Insiders have sold $ 11.9 million worth of shares annually over the past two quarters. That’s almost half of the $ 21.5 million per year worth they sold in 2005 and 2006, years before the financial crisis started. At Pulte
Annual sales for the past two quarters were only $ 791,000 compared with $ 3.4 million a year in the 2005-2006 period.
At DR Horton
sales have recently surpassed pre-crisis sales 2 to 1. That looks troublesome. But it’s offset by more favorable rates at Lennar and Pulte, and the massive in-house purchases I recently spotted as real estate developer Howard Hughes
and PennyMac Financial Services
a mortgage creator.
House construction stocks for review
Ballantyne, at Cambiar, thinks fitness stocks will outperform the market in 2021, even though most home fitness stocks are at all-time highs. Just don’t expect the increase we’ve seen over the past three quarters. “Most of the easier money has been priced, because much of the income growth is already priced,” he said.
But there could be more margins on these names, as stock valuations are still exceptionally low. Consider, for example, DR Horton, the largest home builder. It is posting some of the biggest income growth in history (43% last year and 50% this year). But its stock trades at a forward P / E of 10.3, close to the bottom of 10-year historic P / E of 8-15, Ballantyne said.
The valuations of homebuilders are also exceptionally low relative to the broader market, he said, despite the solid backdrop for the group. The price hike is in his view: Demand remains exceptionally high; the supply remains exceptionally low; and the affordability is still very good. Homebuilders, he said, are also in good shape because of lower debt levels, record high profit margins and solid cash flow growth.

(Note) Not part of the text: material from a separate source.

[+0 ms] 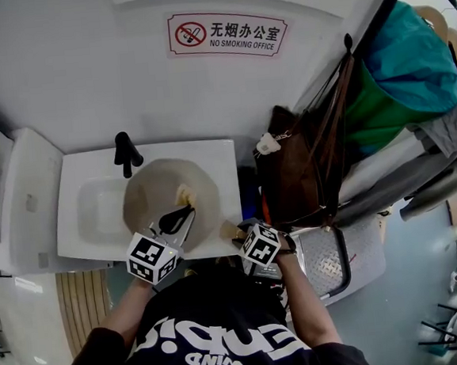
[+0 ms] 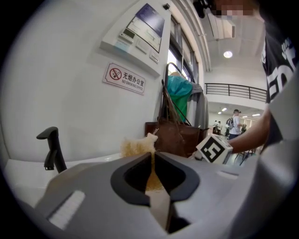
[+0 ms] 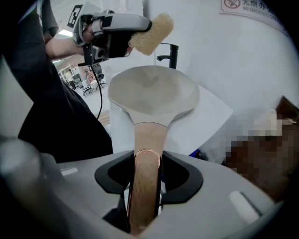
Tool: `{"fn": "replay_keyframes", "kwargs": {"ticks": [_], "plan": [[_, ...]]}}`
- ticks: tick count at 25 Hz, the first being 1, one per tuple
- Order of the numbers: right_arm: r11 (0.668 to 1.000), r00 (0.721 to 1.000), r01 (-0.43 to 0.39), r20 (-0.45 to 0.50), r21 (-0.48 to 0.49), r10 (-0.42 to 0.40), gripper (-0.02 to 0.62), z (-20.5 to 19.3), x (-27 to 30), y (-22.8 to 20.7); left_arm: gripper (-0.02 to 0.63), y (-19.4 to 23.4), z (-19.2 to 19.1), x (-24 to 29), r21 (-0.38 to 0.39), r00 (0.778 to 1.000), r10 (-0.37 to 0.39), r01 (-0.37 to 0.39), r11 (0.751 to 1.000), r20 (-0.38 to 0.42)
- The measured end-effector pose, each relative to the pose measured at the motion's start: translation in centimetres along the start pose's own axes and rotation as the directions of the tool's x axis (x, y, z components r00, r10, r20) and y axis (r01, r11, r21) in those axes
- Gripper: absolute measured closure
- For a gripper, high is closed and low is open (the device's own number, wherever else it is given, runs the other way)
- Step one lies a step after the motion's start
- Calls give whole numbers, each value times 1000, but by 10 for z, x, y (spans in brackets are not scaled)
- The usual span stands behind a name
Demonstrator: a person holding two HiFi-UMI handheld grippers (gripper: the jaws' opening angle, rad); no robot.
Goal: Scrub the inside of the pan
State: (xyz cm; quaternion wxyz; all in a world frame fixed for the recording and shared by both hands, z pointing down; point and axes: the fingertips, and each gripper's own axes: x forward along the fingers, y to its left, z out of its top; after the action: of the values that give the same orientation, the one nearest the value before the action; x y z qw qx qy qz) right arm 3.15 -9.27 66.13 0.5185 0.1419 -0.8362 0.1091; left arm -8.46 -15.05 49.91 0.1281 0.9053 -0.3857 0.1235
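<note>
A white wall with a no-smoking sign stands behind a white sink with a black faucet. In the head view, you have the pale pan over the basin, its bowl covering most of it. Your left gripper reaches in over the bowl with a yellow sponge at its tip. Your right gripper sits at the pan's near right edge. A brown bag hangs just right of the sink, with a teal garment above it on a rack.

In the left gripper view, the left gripper has its jaws drawn nearly together, pinching a thin part of the sponge; the rest of it puffs out beyond the tips. The faucet stands to the left, and the marker cube of your right gripper shows to the right in front of the bag.

In the right gripper view, the right gripper has its jaws partly closed, clamped on the pan's wooden handle. The pan stretches away from you over the sink, its inside facing up. The left gripper holds the sponge above the pan's far rim, clear of it, beside the faucet.
</note>
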Motion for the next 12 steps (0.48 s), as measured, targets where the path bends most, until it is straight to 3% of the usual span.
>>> {"fn": "replay_keyframes", "kwargs": {"ticks": [2,5,8,12], "plan": [[1000,1000,-5,-12,2,5,426,-1,-1,0,583,-10,-15,11,-19,991,-111,110,994,-70],[1000,1000,-16,-16,13,17,428,0,-2,2,583,-25,-44,23,3,938,-273,280,960,-215],[999,1000,-24,-17,22,25,426,0,-4,3,583,-26,-64,31,30,893,-331,356,934,-305],[999,1000,-26,-18,23,26,426,0,-6,3,583,-27,-88,45,53,847,-349,402,914,-400]]}}
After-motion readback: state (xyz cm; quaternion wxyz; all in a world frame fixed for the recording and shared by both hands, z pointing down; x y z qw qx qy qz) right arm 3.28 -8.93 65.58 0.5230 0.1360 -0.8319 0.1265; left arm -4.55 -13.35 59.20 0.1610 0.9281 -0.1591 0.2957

Bank of America has a “buy” rating on DR Horton, KB Home
and Forestar Group
in home construction and real estate development. JP Morgan
Analyst Michael Rehaut has a “redundant” rating on DR Horton, PulteGroup and MDC Holdings
He predicts these companies will benefit from solid 2021 demand. Keefe, Bruyette & Woods, a division of Stifel, has a “buy” rating on the Toll Brothers
and JELD-WEN Holding
Two ‘insider’ plays
I personally support Howard Hughes, because of repeated insider buying – its executives are buying stocks. This real estate developer has been a “brace” since I suggested it in my stock letter, Brush Up on Stocks (see link in my profile, below) at around $ 50 on month 4 2020. I just reiterate the stock in my letter at its current rate, partly due to more internal buyers, and I continue to own the name.
Howard Hughes buys land in high growth areas in Nevada, Maryland and Hawaii. It prepares the land for development and sells it to home builders, community creators. Howard Hughes then built offices, shopping centers and restaurants on nearby land that it retains to serve the community. It was also a reopening play because of its development in the East River Harbor District in Lower Manhattan.
Insiders also really like PennyMac Financial Services, a mortgage startup. Mortgage market growth will cool down by 2021, but it will remain strong by historical standards. Home mortgage sources will increase by 10%, while refinancing funding will decrease. That dynamic is not negative for PennyMac Financial, as it focuses on home mortgage origins instead of refinancing.